In your output, repeat each entry exactly and include no pictures.
==== DATA FOR THIS EXERCISE
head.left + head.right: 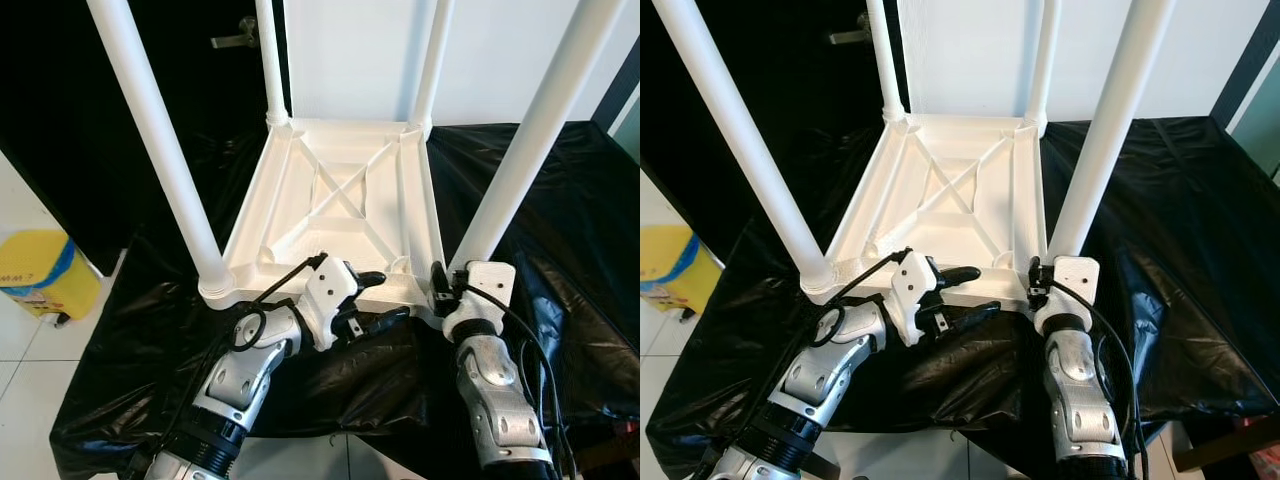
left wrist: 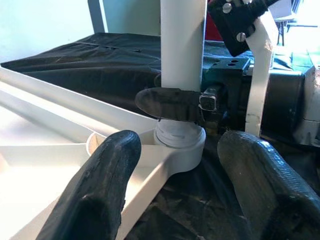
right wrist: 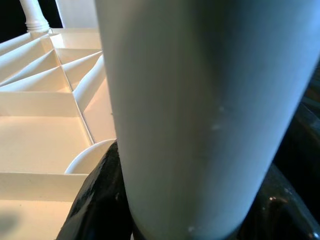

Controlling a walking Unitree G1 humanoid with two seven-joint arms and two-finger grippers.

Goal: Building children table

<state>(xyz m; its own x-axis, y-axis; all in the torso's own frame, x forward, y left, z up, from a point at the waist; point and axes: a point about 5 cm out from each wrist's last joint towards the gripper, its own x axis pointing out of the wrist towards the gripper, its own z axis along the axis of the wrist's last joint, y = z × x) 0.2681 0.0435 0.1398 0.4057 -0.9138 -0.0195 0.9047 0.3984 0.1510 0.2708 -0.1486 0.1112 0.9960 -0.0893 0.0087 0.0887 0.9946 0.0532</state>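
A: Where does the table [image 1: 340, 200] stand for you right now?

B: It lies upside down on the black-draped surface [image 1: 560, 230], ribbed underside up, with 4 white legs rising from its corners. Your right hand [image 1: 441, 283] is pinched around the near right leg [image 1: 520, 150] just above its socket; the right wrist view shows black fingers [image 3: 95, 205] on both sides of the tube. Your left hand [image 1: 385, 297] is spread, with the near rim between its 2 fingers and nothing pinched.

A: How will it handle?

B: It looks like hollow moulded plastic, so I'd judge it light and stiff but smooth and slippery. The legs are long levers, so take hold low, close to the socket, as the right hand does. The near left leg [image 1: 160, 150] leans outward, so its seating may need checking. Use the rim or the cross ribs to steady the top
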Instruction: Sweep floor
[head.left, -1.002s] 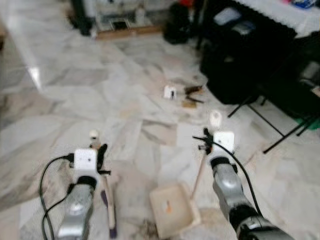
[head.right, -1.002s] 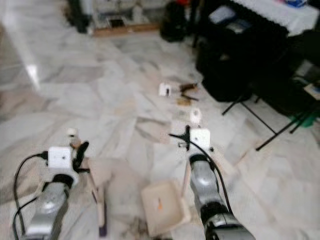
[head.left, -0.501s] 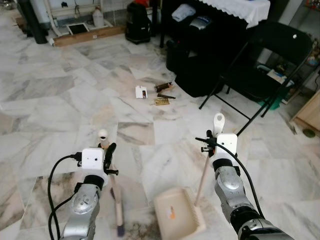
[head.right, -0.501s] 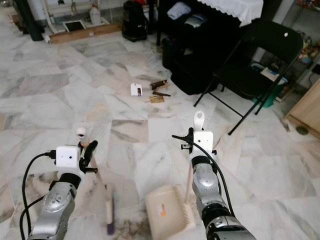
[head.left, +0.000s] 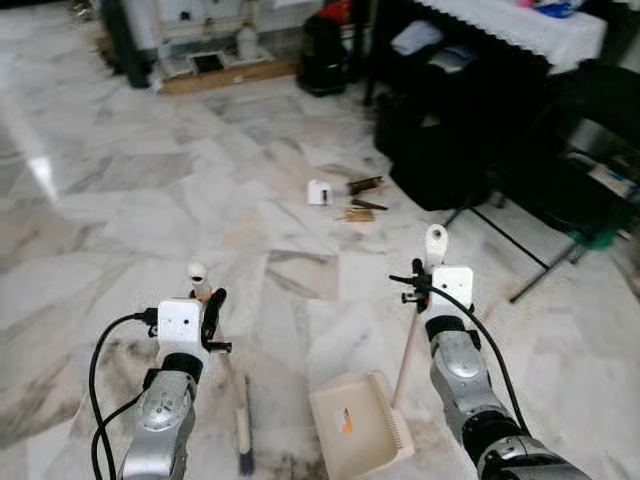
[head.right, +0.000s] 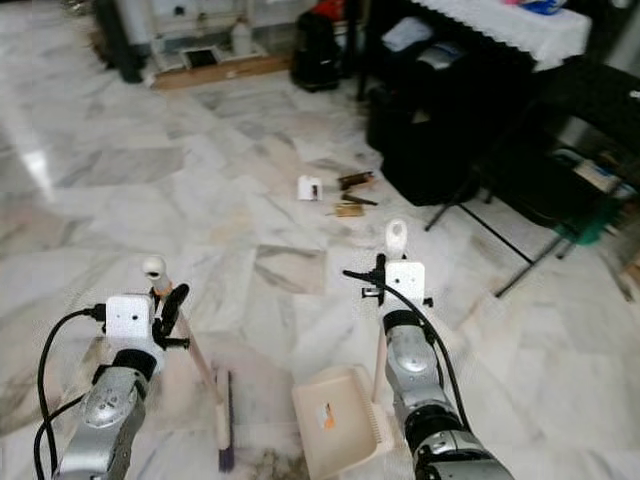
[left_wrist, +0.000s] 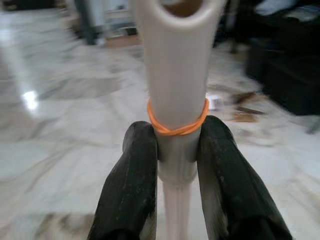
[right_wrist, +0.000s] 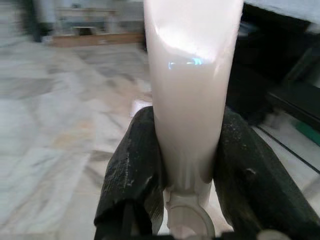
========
TASK RESPONSE.
head.left + head.right: 
left wrist: 
right wrist: 

Controlling a walking Unitree G1 humanoid with two seven-joint arms and two-finger grippers.

Goal: Building children table

<state>(xyz m; its own x-axis, y-axis; all in the torso's own frame, x forward, y left, z up, from a point at the waist; point and axes: a point about 5 cm out from each wrist's last joint towards the gripper, its own x axis pointing out of the wrist towards the gripper, its own z axis along the axis of the wrist's last joint, y = z × x) 0.2681 0.0435 0.1398 0.4057 -0.9138 -0.0195 0.9047 0.3984 0.1510 0.2708 -0.1486 0.1112 0.9960 -0.0893 0.0087 0.0887 0.9946 0.0532</state>
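A: Where does the table [image 1: 340, 200] stand for you right now?

B: It lies upside down on the black-draped surface [image 1: 560, 230], ribbed underside up, with 4 white legs rising from its corners. Your right hand [image 1: 441, 283] is pinched around the near right leg [image 1: 520, 150] just above its socket; the right wrist view shows black fingers [image 3: 95, 205] on both sides of the tube. Your left hand [image 1: 385, 297] is spread, with the near rim between its 2 fingers and nothing pinched.

A: How will it handle?

B: It looks like hollow moulded plastic, so I'd judge it light and stiff but smooth and slippery. The legs are long levers, so take hold low, close to the socket, as the right hand does. The near left leg [image 1: 160, 150] leans outward, so its seating may need checking. Use the rim or the cross ribs to steady the top
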Instruction: Sweep floor
[head.left, -1.002s] 
[head.right, -1.002s] 
[head.left, -0.501s] 
[head.right, -0.501s] 
[head.left, +0.000s] 
[head.right, +0.000s] 
[left_wrist, +0.000s] 
[right_wrist, +0.000s] 

The exercise has been completed in full.